India, China must improve child survival to achieve MDGs:UNICEF
New Delhi, Aug 6 (UNI) The UNICEF has warned that global efforts to achieve Millennium Development Goals would fail unless India achieves major improvements in health, nutrition, water and sanitation, education, gender equality and child protection.
UNICEF has revealed this 'fundamental truth' in this year's State of Asia-Pacific's Children 2008 which examines the latest trends in child and maternal health.
According to the report, India and China hold the key to world meeting MDGs. It said the global achievement of the health related MDGs, depends largely on India's success and on China accelerating progress even further while China needs to make significant strides to regain early progress it made in child survival.
In 2006 2.5 million child deaths occurred in these two countries accounting for nearly a third of all child deaths with India having child mortality of 2.1 million and China 415,000, UNICEF pointed out.
However the region's robust economic growth, the fastest in the world since 1990, has lifted millions out of poverty.
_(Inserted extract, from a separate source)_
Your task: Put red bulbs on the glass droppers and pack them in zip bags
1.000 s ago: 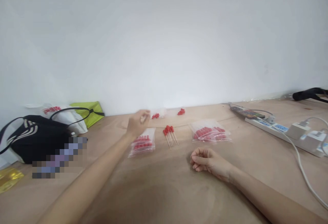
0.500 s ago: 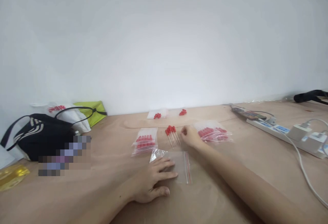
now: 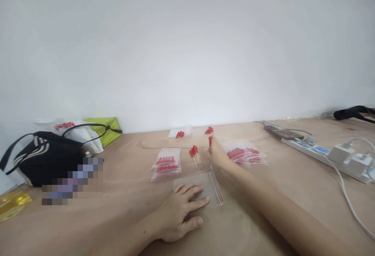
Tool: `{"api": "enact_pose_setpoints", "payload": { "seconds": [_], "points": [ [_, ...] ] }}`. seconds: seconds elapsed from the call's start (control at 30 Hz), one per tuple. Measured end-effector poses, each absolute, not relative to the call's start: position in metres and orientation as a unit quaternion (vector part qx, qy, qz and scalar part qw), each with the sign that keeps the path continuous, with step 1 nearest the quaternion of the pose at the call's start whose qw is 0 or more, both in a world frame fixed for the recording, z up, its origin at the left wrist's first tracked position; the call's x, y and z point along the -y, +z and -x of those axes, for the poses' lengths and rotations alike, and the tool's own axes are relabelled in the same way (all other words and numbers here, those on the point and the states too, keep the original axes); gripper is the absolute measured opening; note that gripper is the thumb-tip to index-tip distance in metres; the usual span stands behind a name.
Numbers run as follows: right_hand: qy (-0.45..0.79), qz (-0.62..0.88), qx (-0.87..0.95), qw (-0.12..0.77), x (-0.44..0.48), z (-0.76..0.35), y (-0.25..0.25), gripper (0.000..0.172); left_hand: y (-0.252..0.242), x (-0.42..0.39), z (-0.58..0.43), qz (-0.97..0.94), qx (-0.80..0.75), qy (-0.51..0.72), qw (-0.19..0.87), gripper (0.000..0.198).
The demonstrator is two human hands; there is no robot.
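Note:
My left hand [image 3: 183, 212] lies flat with fingers spread on a clear zip bag [image 3: 209, 187], whose red-lined seal is at the right. Beyond the bag lie a few thin sticks with red bulb-like tips [image 3: 194, 155]. Just right of them, my right hand [image 3: 218, 155] is closed in a pinch. A red tip [image 3: 210, 141] stands up from its fingers; how many sticks it holds is hidden. Filled zip bags with red-tipped pieces [image 3: 166, 162] lie to the left of the sticks. More filled bags [image 3: 243, 152] lie right of my right hand.
Small loose red pieces [image 3: 180, 134] lie near the wall by a white bag. A black bag [image 3: 48, 158] and a lime-green bag [image 3: 107, 131] stand at the left. A power strip [image 3: 319, 148] with chargers, a phone [image 3: 283, 132] and a white cable [image 3: 345, 193] occupy the right side.
My right hand has picked up at least one red-tipped stick, and fewer lie on the table. My left hand and the zip bag under it have shifted slightly right.

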State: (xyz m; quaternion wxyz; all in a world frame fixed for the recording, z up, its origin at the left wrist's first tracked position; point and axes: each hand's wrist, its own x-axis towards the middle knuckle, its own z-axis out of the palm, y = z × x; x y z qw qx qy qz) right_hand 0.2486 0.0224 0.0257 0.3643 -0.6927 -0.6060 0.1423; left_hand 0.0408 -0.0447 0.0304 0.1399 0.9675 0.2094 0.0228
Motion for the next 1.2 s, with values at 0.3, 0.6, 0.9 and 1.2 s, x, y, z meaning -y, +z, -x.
{"api": "enact_pose_setpoints", "payload": {
  "seconds": [0.3,0.6,0.9,1.2],
  "points": [
    [0.236,0.59,0.441,0.634,0.06,-0.315,-0.012,0.065,0.022,0.042,-0.071,-0.971,-0.187,0.073,0.127,0.046],
    [0.311,0.585,0.395,0.636,0.063,-0.311,-0.016,0.064,0.016,0.034,-0.049,-0.97,-0.173,0.091,0.144,0.037],
    [0.427,0.511,0.369,0.648,0.068,-0.303,-0.018,0.046,0.028,0.035,-0.056,-0.968,-0.162,0.041,0.188,0.039],
    [0.511,0.512,0.485,0.491,0.072,-0.317,-0.01,0.034,0.029,0.033,-0.056,-0.967,-0.168,0.014,0.193,0.043]
  ]
}}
Child survival, regarded by UNICEF as a key test of a nation's progress in human development and child rights, has improved considerably. But gains have been overshadowed by deepening disparities, which means health care often fails to reach the poorest. This is a region with half of the world's children, spanning 37 countries and two hemispheres, it pointed out.
The report underscores a disturbing trend across the region that public health expenditure remains well below the world average on 5.1 per cent, with South Asia spending only 1.1 per cent of GDP and 1.9 per cent being spent in the rest of Asia-Pacific. In addition, as more services within countries are privatised and the government share of health budgets diminishes, public facilities become more run down and health workers leave for better paid jobs in the private sector or outside the country.
"The divide between rich and poor is rising at a troubling rate within subregions of Asia-Pacific, leaving vast numbers of mothers and children at risk of increasing relative poverty and continued exclusion from quality primary health-care services," the report says.
Pneumonia, diarrhoea and malnutrition are the major causes of child death in the region. But vast inequities in income, geography, gender and ethnicity are essentially what stand in the way of children surviving and thriving.